We make money for the food pantry by selling homemade pumpkin baked goods and apple cider. Two local residents set up their apple press and make fresh cider, stimulating sales by giving out free samples.
In addition, volunteer artists paint a cute or scary face on pumpkins for 25 cents. For entertainment the zoo brings animals to pet, and the recreation center provides clowns for face painting.
The Pumpkin Patch has become quite a tradition in our community. It raises several hundred dollars for our food pantry and contributes many canned goods. This project requires little work and lasts one Saturday from 9:00 a.m. to 1:00 p.m.
–Mary and Bill Merrill, Columbus, Ohio
All Hallow’s Eve
We celebrate All Hallow’s Eve with a hot dog roast and bonfire. Everyone is encouraged to dress as a saint, but no Draculas are turned away. We play games such as “Pin the Crown on the Saint,” and sing I Sing a Song of the Saints of God (Episcopal hymnal). We end with the service for All Hallow’s Eve around the bonfire.

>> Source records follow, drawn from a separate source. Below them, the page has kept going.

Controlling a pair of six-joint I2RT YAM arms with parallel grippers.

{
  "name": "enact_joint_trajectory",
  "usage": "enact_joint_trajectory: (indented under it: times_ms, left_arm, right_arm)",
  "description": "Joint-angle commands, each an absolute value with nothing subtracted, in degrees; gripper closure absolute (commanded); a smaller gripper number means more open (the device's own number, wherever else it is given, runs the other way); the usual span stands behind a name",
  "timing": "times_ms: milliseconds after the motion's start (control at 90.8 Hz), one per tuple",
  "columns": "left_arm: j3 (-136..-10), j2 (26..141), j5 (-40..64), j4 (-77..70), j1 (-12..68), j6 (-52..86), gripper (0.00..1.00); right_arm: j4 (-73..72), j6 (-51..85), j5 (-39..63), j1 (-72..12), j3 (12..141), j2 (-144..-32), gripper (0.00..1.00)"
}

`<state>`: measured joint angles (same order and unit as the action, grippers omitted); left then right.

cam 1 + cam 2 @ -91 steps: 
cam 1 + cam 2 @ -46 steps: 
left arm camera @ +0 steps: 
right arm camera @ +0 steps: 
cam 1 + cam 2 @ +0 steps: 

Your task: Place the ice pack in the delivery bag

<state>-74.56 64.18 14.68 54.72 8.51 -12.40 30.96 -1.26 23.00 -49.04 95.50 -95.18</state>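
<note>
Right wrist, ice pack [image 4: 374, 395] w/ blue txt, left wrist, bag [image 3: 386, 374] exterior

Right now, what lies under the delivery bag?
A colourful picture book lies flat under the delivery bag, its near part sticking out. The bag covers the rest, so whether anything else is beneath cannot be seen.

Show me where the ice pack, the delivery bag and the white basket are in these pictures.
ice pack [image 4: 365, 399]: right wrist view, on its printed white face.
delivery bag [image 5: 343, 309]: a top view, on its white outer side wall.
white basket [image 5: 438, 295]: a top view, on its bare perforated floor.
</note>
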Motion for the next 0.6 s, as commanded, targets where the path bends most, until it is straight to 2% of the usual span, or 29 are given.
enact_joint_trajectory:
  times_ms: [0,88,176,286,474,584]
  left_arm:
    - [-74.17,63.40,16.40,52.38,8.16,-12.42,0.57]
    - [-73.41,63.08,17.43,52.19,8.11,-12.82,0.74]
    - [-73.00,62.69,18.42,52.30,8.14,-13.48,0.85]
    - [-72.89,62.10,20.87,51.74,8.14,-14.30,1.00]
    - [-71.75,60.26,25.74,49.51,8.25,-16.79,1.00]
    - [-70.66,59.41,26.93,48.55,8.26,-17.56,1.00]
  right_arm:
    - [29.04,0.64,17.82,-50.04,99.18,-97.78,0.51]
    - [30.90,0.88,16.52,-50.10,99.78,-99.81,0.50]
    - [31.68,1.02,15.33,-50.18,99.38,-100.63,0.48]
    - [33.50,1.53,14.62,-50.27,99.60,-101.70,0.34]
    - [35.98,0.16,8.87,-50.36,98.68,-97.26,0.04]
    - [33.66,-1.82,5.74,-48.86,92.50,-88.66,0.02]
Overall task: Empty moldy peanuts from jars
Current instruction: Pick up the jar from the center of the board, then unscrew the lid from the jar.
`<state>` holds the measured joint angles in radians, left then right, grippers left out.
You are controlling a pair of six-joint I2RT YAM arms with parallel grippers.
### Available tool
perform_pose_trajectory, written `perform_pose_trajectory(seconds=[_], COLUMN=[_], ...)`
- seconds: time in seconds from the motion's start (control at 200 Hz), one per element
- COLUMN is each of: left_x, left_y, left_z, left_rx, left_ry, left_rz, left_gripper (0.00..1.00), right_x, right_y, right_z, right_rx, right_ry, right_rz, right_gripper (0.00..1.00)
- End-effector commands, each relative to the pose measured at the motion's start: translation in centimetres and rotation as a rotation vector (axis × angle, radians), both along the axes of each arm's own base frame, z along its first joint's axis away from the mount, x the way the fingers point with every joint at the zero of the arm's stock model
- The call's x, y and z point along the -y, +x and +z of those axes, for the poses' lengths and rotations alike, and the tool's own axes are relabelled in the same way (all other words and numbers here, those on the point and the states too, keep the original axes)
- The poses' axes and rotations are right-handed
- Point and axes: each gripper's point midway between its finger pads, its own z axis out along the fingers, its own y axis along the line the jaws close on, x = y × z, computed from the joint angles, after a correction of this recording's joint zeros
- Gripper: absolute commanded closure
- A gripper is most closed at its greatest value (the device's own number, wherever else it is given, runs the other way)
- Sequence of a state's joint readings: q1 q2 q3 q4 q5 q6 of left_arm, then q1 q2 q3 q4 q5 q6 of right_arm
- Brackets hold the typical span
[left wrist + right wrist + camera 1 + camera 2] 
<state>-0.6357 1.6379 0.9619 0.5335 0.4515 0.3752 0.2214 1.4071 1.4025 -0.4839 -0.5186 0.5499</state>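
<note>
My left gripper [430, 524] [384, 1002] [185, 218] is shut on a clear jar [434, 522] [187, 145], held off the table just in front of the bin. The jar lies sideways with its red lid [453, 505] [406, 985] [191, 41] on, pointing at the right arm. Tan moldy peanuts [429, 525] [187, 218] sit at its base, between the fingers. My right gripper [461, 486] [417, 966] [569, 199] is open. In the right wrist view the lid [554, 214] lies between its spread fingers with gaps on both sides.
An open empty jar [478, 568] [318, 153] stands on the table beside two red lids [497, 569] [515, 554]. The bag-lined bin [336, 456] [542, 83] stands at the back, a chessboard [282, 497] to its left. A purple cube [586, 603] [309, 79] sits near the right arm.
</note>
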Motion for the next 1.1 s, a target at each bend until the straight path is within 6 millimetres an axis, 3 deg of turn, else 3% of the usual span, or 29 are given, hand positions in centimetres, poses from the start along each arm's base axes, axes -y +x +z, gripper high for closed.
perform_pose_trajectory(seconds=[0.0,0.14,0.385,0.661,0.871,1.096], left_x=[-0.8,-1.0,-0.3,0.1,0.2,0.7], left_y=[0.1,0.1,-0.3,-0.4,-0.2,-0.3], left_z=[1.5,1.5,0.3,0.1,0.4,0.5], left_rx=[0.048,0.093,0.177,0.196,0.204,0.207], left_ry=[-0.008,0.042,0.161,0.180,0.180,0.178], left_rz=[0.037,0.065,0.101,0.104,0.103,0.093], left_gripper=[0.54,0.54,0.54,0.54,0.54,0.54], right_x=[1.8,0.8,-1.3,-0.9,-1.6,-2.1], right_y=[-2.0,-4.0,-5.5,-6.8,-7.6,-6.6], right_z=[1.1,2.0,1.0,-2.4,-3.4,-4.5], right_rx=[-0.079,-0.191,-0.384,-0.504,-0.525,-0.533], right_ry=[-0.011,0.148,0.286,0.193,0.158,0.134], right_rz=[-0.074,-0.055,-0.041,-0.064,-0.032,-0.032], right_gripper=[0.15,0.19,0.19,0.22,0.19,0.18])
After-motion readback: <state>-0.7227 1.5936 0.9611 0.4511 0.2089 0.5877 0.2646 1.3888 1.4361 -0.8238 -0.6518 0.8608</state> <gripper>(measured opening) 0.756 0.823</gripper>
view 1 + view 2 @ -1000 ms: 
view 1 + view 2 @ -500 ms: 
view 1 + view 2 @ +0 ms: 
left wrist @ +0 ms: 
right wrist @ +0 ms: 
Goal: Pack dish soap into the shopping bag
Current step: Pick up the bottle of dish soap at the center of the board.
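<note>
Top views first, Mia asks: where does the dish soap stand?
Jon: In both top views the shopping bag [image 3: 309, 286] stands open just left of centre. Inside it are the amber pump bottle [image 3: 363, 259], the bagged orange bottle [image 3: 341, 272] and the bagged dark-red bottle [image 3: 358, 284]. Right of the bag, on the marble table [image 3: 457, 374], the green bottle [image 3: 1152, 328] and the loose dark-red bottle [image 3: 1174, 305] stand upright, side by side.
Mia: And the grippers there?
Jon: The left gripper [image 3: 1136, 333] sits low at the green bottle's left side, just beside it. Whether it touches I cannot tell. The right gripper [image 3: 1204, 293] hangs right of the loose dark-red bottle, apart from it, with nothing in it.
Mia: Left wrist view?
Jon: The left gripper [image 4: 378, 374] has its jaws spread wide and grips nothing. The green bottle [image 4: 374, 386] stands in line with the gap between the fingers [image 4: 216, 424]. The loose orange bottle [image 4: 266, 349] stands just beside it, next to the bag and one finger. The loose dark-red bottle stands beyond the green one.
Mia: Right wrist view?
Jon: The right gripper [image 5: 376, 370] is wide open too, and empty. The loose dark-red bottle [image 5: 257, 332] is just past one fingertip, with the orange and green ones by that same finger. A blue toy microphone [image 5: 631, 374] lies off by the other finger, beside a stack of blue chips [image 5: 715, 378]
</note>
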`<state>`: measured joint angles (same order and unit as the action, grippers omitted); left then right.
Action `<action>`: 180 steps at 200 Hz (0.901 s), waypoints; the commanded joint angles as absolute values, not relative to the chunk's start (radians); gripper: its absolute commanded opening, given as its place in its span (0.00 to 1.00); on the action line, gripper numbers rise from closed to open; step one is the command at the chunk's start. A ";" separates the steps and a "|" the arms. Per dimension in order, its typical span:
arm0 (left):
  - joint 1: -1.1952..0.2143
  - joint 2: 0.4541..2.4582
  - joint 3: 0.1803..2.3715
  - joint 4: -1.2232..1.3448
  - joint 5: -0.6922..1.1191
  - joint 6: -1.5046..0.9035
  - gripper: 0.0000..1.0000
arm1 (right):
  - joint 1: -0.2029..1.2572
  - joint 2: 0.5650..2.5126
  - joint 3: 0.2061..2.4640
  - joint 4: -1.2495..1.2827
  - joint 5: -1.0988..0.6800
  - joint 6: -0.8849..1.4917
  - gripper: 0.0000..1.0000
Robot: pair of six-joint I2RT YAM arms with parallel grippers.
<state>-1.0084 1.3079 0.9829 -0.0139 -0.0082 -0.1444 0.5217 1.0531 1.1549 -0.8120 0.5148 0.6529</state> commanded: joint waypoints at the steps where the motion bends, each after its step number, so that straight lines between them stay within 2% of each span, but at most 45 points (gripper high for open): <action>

–Ed, Andrea, Nathanael and Rebekah Wills, Memphis, Tennessee
We hosted a family party encouraging everyone (not just children!) to come dressed as Bible characters or saints. As folks gathered, we sang fun, campfire-type songs. Then we all told who we were and were given the prize of a bookmark.
Afterward, the adults played table games (and they must have really enjoyed it, staying as late as they did!) while the kids had their choice of face painting, guessing the number of pieces of candy in a jar, bobbing for apples, bean bag toss, ping-pong, ball toss, or drawing faces on balloons. We had trouble getting people to leave, so perhaps we’ll have another celebration next year!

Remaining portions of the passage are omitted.